··· SUPPLIED DATA
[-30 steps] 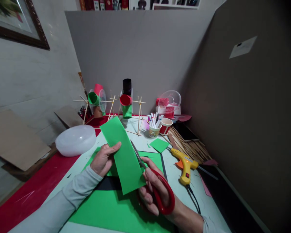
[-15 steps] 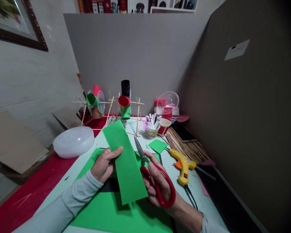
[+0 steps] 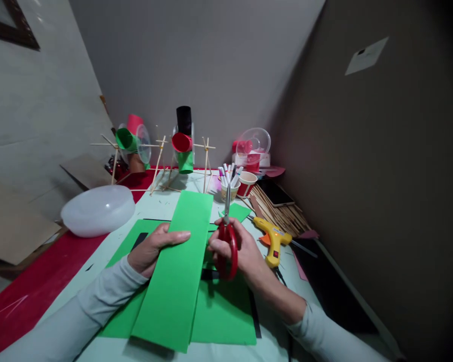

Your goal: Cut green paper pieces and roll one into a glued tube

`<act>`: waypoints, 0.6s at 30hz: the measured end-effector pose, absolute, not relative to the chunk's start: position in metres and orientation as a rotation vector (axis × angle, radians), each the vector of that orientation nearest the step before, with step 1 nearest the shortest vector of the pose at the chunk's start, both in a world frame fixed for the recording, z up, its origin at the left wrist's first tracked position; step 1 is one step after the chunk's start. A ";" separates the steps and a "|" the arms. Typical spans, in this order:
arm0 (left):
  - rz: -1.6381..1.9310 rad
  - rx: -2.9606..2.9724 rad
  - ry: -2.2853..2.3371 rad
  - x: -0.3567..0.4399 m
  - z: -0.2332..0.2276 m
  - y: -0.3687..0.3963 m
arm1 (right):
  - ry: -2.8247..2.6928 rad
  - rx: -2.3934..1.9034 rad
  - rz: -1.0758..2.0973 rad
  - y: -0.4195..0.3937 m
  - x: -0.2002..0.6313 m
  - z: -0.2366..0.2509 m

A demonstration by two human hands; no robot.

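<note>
My left hand (image 3: 151,250) grips a long green foam or paper strip (image 3: 177,271) by its left side, thumb flat on top. In my right hand (image 3: 241,246) is a pair of scissors (image 3: 227,241) with red handles, its blades together and pointing away from me. The scissors are just right of the strip, apart from it. Under both hands lies a larger green sheet (image 3: 226,317) with black pieces showing around and on it. A smaller green piece (image 3: 238,212) rests beyond my right hand.
A yellow hot glue gun (image 3: 274,240) lies to the right, near wooden sticks (image 3: 283,213) and a phone-like black slab (image 3: 275,193). Behind stand a cup of markers (image 3: 229,192), a red cup (image 3: 247,184) and two stick frames holding coloured tubes (image 3: 183,143). A whitish translucent bowl (image 3: 98,211) sits left.
The strip has swung so its near end points toward me and to the left. My right hand has turned the scissors upright, and their blades have closed. The view has tilted downward.
</note>
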State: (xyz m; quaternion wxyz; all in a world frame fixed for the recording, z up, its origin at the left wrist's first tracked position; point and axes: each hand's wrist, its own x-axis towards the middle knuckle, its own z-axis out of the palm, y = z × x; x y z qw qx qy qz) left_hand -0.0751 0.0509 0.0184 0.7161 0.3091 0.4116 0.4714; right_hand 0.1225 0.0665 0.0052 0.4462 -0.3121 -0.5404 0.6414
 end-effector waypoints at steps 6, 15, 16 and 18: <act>0.907 0.951 0.959 -0.065 0.012 0.044 | -1.243 -0.820 1.549 0.061 0.120 0.003; 1.388 2.478 1.284 -0.090 0.007 0.064 | -0.939 -0.737 1.710 0.070 0.125 0.000; 1.356 2.612 1.208 -0.090 0.006 0.063 | -0.939 -0.728 1.737 0.068 0.124 0.001; 1.347 2.708 1.017 -0.086 0.005 0.057 | -0.960 -0.713 1.796 0.064 0.122 0.002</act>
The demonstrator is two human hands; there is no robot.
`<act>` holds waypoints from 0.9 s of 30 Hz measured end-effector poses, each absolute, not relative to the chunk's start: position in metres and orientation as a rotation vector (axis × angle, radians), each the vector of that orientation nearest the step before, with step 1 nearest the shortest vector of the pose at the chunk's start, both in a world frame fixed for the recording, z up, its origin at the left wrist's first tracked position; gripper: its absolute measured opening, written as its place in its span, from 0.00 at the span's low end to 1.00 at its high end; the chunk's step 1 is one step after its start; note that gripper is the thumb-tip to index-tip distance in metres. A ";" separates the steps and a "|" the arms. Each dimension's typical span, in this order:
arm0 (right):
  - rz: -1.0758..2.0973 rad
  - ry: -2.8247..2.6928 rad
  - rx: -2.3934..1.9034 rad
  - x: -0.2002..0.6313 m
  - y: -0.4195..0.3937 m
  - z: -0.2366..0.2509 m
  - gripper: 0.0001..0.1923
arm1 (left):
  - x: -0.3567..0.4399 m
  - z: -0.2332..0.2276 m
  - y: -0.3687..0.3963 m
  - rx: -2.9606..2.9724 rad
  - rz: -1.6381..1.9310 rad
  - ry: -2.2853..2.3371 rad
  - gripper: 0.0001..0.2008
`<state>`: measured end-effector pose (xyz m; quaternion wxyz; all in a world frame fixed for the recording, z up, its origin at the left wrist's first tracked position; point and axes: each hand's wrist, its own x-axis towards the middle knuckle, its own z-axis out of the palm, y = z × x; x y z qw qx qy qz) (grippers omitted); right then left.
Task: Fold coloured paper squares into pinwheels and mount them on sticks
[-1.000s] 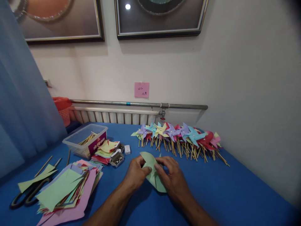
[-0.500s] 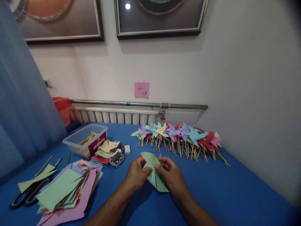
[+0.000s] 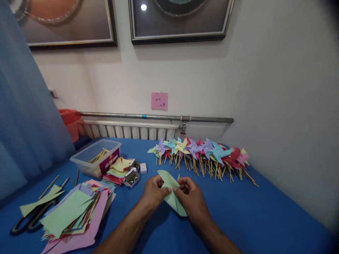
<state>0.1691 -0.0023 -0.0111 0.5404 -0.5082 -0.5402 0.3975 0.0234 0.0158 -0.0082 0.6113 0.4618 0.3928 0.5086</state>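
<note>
Pale green folded paper piece [image 3: 171,192] sits pinched between left hand [image 3: 153,194] and right hand [image 3: 192,197], above the blue tablecloth [image 3: 265,218]. Since a second ago, the right fingers have curled tighter. At twelve o'clock, the pink wall note [image 3: 159,101] bears small handwriting, unreadable.

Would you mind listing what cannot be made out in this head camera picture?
- Centre of the light green paper piece: covered by the left hand and right hand.
- Writing on the pink sticky note: too small.
- Black-handled scissors: blades under paper scraps.
- Two framed pictures: cut off by the top edge.
</note>
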 end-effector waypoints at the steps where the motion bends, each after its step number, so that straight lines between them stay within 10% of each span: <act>1: 0.930 -1.288 -1.209 0.169 -0.003 -0.011 0.08 | 0.024 -0.008 0.015 1.066 1.175 0.909 0.15; 17: 1.097 -1.283 -1.170 0.169 -0.001 -0.016 0.12 | 0.022 -0.005 0.015 1.086 1.171 0.926 0.13; 27: 0.578 -1.720 -1.218 0.191 -0.007 0.003 0.13 | 0.020 -0.006 0.019 1.056 1.155 0.893 0.13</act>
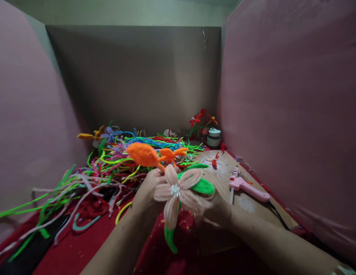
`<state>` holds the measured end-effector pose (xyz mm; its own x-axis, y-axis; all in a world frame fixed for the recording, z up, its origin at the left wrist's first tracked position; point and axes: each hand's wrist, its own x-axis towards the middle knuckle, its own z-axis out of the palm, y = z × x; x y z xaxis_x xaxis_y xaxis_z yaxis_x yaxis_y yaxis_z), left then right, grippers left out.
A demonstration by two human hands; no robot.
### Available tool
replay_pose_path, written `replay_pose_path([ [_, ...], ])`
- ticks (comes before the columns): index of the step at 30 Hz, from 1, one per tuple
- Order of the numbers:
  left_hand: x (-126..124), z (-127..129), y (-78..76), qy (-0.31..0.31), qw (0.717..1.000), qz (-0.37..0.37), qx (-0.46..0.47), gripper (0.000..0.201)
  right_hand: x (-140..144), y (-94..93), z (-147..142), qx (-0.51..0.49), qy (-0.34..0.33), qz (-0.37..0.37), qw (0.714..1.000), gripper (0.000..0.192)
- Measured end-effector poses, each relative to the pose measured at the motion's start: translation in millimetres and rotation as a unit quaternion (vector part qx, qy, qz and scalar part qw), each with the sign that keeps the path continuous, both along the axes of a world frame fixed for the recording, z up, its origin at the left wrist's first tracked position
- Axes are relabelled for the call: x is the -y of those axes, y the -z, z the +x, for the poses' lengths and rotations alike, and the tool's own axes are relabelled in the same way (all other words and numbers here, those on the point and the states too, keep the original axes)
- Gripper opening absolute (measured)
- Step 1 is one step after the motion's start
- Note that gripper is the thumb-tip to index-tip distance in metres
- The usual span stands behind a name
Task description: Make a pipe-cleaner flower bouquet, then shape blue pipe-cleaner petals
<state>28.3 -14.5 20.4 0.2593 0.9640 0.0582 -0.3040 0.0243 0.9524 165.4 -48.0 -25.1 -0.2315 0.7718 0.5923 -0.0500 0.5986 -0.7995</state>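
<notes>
I have the left hand (150, 187) closed on the flower bunch (171, 175): its pale pink flower (175, 190) sits at that hand's three o'clock, the orange bud (142, 154) near twelve. The flower is at ten o'clock from the right hand (219, 210), whose fingers are hidden; I can't tell its grip. A pink glue gun (248, 188) lies at its two o'clock.

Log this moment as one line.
left grip: at fuzzy flowers, fingers mostly hidden | right grip: same | glue gun: lying on board | pipe cleaners: heaped left
</notes>
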Motion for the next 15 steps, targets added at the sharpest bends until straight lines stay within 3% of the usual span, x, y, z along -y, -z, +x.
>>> replay_pose_path([
  [3, -0.1, 4.3, -8.8, 0.037, 0.998, 0.049, 0.005, 0.022, -8.6, -1.5, -0.5, -0.065, -0.033, -0.136, 0.988, 0.031],
  [6, -7.5, 1.8, -5.6, 0.026, 0.999, 0.048, -0.005, 0.021, -15.7, -5.1, 1.5, -0.152, -0.102, -0.253, 0.950, 0.029],
  [11, -22.0, -9.3, 14.2, 0.039, 0.999, -0.030, 0.003, 0.026, -22.6, -6.5, 7.8, -0.204, -0.108, -0.273, 0.934, 0.028],
  [15, -16.9, -8.5, 11.5, 0.068, 0.997, -0.027, 0.013, 0.023, -24.0, -5.5, 9.1, -0.212, -0.104, -0.273, 0.933, 0.027],
])
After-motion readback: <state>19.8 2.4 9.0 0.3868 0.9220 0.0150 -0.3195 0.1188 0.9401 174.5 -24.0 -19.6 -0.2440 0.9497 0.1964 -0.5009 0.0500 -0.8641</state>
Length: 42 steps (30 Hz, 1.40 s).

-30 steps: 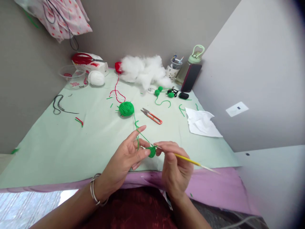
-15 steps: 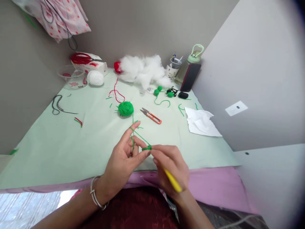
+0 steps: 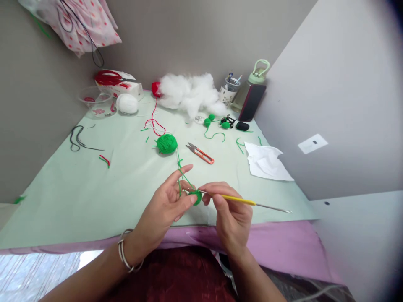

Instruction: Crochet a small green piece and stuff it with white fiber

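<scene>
Grey walls (image 3: pixel 195 37) enclose a corner table (image 3: pixel 78 197) under pale green cloth.

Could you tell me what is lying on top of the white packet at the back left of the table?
Red-handled scissors lie across the white packet; most of the packet's top is hidden beneath them.

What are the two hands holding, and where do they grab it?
The left hand pinches the small green crochet piece at its edge, yarn over the forefinger. The right hand grips the crochet hook by its yellow handle.
</scene>
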Motion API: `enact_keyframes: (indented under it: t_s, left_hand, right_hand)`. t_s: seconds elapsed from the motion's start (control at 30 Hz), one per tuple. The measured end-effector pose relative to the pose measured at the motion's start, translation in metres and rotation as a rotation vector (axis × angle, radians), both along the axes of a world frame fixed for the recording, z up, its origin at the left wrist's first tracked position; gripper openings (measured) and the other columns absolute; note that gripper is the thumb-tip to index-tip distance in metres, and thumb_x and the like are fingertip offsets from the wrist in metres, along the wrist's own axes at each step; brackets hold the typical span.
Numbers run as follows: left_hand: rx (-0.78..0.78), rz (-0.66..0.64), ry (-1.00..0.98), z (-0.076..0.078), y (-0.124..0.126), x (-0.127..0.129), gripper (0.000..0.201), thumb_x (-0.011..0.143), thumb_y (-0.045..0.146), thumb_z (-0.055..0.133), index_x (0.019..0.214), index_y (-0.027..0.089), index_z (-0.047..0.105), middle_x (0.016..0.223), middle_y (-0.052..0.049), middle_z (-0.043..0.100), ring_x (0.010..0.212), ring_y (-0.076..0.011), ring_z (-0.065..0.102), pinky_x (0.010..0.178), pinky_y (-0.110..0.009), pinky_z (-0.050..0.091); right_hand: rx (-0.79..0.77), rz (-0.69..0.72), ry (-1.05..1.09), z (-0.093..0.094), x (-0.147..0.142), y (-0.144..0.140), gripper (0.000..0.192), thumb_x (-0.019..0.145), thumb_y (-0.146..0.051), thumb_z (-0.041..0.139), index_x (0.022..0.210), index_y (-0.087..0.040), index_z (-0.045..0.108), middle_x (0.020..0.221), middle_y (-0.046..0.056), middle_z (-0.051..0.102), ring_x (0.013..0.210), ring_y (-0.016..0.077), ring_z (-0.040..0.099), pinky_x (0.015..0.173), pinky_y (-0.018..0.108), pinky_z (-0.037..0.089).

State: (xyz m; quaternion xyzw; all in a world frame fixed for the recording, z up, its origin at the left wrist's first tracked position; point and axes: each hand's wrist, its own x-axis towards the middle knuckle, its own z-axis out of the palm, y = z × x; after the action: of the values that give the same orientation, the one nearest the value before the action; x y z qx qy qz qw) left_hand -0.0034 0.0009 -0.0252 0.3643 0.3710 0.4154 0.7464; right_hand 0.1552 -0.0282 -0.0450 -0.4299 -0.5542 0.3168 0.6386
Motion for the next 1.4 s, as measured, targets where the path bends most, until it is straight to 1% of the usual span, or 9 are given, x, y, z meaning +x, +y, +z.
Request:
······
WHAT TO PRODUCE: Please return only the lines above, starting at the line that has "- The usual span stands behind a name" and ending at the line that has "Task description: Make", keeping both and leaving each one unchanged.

TASK RESPONSE:
- The usual span stands behind a name
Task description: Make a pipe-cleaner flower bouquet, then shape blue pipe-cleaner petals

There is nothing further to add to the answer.